● EXERCISE REQUIREMENTS: Starting at the line with "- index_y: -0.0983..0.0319" and going on through the line with "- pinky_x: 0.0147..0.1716", reproduce each line in the records below exactly and nothing more.

● Collection entries:
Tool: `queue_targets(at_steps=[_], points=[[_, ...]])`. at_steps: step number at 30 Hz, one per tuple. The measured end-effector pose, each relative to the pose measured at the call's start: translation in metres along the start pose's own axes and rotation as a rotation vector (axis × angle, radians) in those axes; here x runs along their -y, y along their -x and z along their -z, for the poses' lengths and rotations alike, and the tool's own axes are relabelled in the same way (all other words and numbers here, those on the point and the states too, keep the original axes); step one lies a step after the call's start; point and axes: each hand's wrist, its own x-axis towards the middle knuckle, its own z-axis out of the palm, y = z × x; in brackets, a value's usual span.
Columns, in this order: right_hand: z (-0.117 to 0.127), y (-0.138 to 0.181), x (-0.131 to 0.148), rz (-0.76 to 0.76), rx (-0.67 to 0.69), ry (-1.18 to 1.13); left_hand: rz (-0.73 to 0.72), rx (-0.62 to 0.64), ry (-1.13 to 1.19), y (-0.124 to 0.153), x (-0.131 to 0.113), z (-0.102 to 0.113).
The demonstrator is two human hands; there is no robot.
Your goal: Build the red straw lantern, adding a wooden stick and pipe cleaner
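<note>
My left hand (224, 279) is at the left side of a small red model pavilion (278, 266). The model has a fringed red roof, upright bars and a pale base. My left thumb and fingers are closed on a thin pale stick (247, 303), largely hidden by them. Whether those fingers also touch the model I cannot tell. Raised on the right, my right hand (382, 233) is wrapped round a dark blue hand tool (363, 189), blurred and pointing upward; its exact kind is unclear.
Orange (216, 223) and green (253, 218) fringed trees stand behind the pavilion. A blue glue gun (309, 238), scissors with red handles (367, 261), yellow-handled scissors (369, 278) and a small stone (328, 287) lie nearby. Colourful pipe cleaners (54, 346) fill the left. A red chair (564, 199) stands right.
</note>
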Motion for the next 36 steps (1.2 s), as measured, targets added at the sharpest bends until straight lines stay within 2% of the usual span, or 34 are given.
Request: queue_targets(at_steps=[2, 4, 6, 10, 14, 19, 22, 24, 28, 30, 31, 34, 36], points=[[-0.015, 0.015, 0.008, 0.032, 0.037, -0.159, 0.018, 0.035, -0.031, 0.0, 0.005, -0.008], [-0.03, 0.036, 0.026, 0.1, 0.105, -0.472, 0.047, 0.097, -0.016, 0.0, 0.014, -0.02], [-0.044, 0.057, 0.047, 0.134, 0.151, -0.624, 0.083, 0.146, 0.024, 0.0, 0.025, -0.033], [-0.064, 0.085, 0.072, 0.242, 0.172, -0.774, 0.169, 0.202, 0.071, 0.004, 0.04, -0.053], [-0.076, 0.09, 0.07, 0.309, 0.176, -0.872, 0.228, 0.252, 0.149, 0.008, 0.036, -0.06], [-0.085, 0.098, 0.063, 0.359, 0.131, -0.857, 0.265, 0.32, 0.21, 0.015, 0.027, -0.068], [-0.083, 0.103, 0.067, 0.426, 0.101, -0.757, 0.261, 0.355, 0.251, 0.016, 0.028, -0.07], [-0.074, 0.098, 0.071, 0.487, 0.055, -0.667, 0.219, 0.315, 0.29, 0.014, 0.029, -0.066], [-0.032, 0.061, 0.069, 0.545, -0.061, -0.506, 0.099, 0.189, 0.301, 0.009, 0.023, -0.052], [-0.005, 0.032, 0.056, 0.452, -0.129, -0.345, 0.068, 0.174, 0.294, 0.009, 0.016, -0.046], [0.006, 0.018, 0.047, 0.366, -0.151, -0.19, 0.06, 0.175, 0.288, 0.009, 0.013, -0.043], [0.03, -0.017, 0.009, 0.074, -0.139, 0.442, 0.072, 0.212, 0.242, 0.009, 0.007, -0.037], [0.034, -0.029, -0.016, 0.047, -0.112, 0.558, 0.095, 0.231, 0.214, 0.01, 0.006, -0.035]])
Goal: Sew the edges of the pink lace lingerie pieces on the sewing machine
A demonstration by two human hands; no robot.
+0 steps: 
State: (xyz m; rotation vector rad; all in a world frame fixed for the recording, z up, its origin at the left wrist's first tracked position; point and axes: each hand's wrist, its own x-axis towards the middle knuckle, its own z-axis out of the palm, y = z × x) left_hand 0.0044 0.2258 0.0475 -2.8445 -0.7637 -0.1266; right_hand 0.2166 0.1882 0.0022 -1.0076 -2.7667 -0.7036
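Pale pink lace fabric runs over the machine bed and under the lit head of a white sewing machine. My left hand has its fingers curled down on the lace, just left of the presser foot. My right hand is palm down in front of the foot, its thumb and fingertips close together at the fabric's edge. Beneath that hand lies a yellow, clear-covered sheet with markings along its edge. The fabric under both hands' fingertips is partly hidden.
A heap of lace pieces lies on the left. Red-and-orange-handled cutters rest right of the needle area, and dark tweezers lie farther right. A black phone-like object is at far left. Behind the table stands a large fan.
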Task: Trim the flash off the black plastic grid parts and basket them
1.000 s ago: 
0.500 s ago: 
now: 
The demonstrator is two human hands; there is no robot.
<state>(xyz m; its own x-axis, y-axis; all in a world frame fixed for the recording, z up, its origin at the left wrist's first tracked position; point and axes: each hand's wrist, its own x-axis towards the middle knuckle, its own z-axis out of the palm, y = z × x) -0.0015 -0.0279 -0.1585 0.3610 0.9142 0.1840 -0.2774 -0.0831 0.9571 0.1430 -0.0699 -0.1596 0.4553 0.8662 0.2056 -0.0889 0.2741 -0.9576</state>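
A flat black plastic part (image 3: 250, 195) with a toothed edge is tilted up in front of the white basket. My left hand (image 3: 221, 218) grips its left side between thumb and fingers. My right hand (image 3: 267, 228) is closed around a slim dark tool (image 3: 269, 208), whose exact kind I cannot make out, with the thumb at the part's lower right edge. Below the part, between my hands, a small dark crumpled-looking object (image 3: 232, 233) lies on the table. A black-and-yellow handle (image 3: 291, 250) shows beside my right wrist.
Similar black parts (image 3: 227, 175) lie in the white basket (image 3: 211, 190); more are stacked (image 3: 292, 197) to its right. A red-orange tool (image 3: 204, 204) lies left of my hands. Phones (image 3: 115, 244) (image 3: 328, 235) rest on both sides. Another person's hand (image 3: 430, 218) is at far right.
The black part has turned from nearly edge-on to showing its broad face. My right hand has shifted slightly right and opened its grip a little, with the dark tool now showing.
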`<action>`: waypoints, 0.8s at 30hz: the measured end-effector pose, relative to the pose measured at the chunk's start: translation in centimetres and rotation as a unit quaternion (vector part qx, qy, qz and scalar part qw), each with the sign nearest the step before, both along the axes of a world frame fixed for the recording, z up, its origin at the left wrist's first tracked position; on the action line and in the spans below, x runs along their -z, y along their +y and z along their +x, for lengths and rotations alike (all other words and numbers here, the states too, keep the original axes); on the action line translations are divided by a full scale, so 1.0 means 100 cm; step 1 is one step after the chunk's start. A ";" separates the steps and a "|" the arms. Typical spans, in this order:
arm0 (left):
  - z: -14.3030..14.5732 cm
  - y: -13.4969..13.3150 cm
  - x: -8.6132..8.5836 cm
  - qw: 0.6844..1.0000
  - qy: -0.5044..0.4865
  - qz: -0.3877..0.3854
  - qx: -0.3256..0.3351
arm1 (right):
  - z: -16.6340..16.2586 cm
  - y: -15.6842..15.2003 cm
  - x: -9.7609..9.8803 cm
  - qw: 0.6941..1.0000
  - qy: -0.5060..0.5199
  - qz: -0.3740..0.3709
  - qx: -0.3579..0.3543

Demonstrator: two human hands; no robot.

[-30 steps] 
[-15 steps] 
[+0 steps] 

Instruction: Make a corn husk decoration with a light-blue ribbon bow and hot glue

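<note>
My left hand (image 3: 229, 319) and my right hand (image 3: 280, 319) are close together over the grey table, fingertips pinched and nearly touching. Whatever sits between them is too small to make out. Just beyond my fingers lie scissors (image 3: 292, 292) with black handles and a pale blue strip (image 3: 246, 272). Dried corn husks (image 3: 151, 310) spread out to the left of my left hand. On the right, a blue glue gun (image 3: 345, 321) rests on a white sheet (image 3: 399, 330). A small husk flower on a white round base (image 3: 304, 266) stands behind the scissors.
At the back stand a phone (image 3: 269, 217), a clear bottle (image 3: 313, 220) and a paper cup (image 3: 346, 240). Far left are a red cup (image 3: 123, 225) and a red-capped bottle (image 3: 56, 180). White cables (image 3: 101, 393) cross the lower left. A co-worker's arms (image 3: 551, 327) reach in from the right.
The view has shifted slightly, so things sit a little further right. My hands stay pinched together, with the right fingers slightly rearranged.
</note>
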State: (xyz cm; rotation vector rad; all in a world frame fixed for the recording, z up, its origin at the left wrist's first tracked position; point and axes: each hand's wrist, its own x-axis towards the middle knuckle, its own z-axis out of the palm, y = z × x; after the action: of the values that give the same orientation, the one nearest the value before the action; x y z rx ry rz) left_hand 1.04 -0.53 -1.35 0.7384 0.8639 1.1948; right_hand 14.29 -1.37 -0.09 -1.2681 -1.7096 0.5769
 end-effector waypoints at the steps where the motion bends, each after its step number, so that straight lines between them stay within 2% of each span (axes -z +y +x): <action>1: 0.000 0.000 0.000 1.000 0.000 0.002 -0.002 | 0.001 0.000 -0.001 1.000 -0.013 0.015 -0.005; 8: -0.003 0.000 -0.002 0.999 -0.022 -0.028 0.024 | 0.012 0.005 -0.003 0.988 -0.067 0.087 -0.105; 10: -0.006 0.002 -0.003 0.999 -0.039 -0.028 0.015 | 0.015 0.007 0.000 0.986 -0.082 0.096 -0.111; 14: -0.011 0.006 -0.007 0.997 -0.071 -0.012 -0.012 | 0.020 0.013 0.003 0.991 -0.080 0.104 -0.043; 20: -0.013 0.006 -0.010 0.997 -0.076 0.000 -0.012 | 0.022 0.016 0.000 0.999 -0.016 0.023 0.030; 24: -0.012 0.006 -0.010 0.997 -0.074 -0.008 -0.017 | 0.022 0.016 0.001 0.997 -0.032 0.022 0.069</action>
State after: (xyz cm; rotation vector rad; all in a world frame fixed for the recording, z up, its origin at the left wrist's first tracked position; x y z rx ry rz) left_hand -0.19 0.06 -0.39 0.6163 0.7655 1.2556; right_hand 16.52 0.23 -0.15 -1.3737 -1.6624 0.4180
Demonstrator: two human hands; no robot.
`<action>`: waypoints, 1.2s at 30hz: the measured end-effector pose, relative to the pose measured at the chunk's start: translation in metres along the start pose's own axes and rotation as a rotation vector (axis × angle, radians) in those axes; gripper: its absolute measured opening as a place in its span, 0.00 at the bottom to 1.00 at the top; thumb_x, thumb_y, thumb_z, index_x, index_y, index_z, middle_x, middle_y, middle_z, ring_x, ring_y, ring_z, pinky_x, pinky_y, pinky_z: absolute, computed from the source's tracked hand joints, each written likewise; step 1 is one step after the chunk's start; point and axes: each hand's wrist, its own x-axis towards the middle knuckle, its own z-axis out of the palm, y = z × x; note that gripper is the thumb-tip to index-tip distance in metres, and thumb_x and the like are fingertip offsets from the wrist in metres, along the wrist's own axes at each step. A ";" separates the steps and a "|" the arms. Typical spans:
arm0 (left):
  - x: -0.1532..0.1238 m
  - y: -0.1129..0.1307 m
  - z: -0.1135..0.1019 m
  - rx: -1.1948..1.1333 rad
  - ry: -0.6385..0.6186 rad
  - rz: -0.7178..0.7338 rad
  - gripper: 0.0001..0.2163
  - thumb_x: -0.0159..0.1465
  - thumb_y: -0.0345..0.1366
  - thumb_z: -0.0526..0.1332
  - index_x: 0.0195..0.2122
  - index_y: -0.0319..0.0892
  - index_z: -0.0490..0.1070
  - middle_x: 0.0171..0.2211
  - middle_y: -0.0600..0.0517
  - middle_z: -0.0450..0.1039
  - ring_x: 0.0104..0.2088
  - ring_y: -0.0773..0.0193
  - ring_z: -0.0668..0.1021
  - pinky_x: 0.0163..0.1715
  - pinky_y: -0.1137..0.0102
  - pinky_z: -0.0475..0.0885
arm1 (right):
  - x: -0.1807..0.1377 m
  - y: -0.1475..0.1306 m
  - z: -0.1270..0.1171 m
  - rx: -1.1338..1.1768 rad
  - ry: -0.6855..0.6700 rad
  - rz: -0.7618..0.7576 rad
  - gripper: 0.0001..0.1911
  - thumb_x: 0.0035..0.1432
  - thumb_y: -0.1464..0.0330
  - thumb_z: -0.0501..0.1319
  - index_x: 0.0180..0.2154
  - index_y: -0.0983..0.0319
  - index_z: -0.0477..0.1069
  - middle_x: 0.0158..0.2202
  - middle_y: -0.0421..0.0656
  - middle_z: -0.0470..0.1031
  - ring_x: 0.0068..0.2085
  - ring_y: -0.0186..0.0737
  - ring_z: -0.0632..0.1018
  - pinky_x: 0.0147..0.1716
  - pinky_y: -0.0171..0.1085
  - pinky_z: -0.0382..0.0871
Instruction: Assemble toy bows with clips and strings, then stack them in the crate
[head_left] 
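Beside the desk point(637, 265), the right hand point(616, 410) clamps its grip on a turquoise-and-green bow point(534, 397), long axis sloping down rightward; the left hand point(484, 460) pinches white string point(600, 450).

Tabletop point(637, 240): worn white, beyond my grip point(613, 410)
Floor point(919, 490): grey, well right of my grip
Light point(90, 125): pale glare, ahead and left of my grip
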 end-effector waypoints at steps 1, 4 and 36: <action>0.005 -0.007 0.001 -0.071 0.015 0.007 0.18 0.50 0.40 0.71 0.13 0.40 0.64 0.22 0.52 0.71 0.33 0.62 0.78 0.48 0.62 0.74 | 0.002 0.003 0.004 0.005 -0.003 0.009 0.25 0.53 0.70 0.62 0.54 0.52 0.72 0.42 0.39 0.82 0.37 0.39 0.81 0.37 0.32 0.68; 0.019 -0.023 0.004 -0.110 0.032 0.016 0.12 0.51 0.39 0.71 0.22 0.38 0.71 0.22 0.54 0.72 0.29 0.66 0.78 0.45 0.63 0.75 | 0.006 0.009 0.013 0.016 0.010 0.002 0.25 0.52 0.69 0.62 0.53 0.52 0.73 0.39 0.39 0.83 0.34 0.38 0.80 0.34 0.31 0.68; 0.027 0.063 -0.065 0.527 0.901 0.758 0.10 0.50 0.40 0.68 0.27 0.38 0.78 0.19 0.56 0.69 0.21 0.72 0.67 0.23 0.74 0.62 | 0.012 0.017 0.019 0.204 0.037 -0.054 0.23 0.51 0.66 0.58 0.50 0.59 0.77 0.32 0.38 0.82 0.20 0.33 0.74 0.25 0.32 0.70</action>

● RESULT FOR THIS EXERCISE:
  - index_y: -0.0983..0.0319
  - index_z: -0.0477..0.1069
  - middle_x: 0.0158..0.2202
  - middle_y: -0.0421..0.0656
  - middle_z: -0.0470..0.1031
  - ring_x: 0.0068..0.2085
  - ring_y: -0.0186..0.0737
  - ring_z: -0.0632..0.1018
  - pinky_x: 0.0147..0.1716

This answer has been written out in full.